- Opening Delimiter -

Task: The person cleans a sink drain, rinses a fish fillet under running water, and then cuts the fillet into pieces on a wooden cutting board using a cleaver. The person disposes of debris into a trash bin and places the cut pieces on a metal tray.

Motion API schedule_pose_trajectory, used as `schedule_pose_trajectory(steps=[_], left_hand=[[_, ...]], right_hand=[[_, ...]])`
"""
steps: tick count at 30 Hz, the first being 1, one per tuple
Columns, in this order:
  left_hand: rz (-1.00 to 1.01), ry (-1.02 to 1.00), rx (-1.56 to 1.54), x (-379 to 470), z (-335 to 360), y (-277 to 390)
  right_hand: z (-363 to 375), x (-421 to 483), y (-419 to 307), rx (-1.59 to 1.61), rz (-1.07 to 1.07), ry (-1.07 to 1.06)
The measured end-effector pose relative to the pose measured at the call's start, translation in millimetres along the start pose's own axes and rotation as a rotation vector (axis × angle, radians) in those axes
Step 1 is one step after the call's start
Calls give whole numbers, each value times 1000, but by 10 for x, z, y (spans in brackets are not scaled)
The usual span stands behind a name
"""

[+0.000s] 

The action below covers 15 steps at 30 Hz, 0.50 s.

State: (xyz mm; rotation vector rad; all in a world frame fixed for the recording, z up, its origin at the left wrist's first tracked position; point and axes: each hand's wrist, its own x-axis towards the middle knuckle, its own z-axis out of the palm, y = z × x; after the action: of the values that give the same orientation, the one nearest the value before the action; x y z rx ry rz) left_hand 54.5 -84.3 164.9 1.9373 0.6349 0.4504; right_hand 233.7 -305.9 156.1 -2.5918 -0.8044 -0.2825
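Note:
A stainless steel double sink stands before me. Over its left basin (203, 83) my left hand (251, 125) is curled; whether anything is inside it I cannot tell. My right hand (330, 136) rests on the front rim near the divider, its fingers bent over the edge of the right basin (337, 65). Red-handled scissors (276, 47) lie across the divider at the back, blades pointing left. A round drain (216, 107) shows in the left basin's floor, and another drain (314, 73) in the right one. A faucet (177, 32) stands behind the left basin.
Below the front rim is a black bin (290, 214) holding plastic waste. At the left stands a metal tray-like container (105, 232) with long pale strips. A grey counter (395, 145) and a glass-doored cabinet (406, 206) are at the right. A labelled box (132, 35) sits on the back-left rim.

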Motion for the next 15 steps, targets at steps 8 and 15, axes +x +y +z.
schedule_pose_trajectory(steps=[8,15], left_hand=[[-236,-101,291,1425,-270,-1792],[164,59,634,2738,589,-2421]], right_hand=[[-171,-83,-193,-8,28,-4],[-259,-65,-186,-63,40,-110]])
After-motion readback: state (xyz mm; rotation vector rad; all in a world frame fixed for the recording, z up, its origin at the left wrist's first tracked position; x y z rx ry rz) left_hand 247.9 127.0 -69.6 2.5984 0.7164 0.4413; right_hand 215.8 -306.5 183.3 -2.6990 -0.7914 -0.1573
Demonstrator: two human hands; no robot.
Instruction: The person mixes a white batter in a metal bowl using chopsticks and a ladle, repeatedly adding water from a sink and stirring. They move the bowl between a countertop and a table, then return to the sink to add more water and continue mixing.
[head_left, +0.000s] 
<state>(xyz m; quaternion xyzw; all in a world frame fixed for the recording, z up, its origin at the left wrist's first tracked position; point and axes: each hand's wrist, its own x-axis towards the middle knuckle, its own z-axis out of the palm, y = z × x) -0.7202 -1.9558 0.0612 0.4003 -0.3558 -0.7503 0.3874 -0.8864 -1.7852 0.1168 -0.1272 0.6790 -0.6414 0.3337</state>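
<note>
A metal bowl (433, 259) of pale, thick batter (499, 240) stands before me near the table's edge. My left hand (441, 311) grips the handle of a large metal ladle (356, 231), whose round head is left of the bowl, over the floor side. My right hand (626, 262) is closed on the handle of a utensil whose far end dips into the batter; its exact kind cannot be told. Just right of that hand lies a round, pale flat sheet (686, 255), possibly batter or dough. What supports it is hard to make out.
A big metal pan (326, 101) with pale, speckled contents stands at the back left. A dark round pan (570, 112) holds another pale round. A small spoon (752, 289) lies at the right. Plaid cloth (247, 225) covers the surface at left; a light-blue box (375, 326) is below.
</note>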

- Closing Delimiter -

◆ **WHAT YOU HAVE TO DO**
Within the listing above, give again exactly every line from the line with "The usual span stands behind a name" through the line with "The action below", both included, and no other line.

◆ **RESPONSE FOR THIS EXERCISE**
The usual span stands behind a name
"""

[+0.000s] 

The action below covers 15 steps at 30 Hz, 0.50 s.

The answer has been given in full.